Piszę ten post na życzenie kilku osób, szczerze mówiąc nie miałam w planach pisania recenzji wody perfumowanej Mercedes-Benz, gdyż nie zdobyła mojej sympatii i prawdopodobnie muszę "dorosnąć" do tego pachnidła, albo nie jest mi pisana sympatia do nich.
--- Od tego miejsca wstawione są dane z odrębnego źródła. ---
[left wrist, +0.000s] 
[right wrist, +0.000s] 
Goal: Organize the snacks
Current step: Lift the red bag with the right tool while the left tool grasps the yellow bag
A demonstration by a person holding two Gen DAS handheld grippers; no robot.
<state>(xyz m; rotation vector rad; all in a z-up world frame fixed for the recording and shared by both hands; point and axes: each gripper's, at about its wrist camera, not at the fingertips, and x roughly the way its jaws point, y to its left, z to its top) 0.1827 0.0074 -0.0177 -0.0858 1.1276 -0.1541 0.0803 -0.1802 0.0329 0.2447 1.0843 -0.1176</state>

Tak, piszę jak to się mówi - prosto z mostu i przedstawię spis nut zapachowych, nie będę surowo go oceniać, bo generalnie na blogu nie zamieszczam krytycznych opinii, może natchnę Was do sięgnięcia po tą propozycję. Niech zatem moja opinia będzie gdzieś po środku.
Mercedes-Benz for her edp pochodzi z 2013 roku, autorem jest Michel Almairac, zapach charakteryzuje się pudrowo - cytrusowo - fiołkową nutą, dla mnie trudny do noszenia, bo jest kapryśny - cierpki, kwaśny, musujący, mydlany, słodkawy, zbyt delikatny, dostosowuje się do pogody. Nie nadaje się na upały i chłód chyba, że lubicie eksperymentować. Nie czuję w nim romantyzmu, raczej dystans. Więc czemu by go nie nosić, np. do biura? Dedykowany kobietom eleganckim, szykownym, nowoczesnym. Według mnie to bardzo prosty zapach, nie rozwija się na mnie za to przepięknie i intrygująco pachnie na innych, co jest budujące. Przypomina mi takie zapachy jak Jennifer Lopez Glow i Glowing, głównie za sprawą pudrowych i chłodnych "metalowych" akcentów. Z racji tego, że nie jest skomplikowany, momentami pachnie nicością, niepewnością, jestem sama zamknięta w białym, mocno oświetlonym korytarzu.... Zobaczcie, jednak pisze on w wyobraźni jakąś historię rodem z przyszłości i niesamowite jest to, jak każdy ma inne skojarzenia po testach. W Mercedes-Benz eau de parfum jest odrobina owocowej słodyczy, zapewniam, że nie dusząca, trwa przez cały czas.
Bergamotka, brzoskwinia, fiołek, konwalia, róża, mimoza, piżmo, wanilia, paczula to pełny skład. Kochani, to wszystko, co mogę (jako fanka i miłośniczka perfum) napisać. Nie wzbudza we mnie emocji, był kiedyś moim zapachem dnia co widzieliście na instagramie, ale nigdy się do niego nie przywiązywałam. Wygrałam ten zapach kiedyś w konkursie, inne propozycje marki, które testowałam bardziej mi się podobają, również męskie. Mim wszystko cieszę się, że mogłam poznać jak pachnie.
Co do trwałości? Jak to bywa w przypadku nielubianych perfum - wydaje się niesamowicie trwały. Opinię pozostawiam Wam, dawno nie widziałam go w sklepach stacjonarnych. Nie sposób napisać w 100% dobrze o każdym zapachu jaki wyszedł na świecie.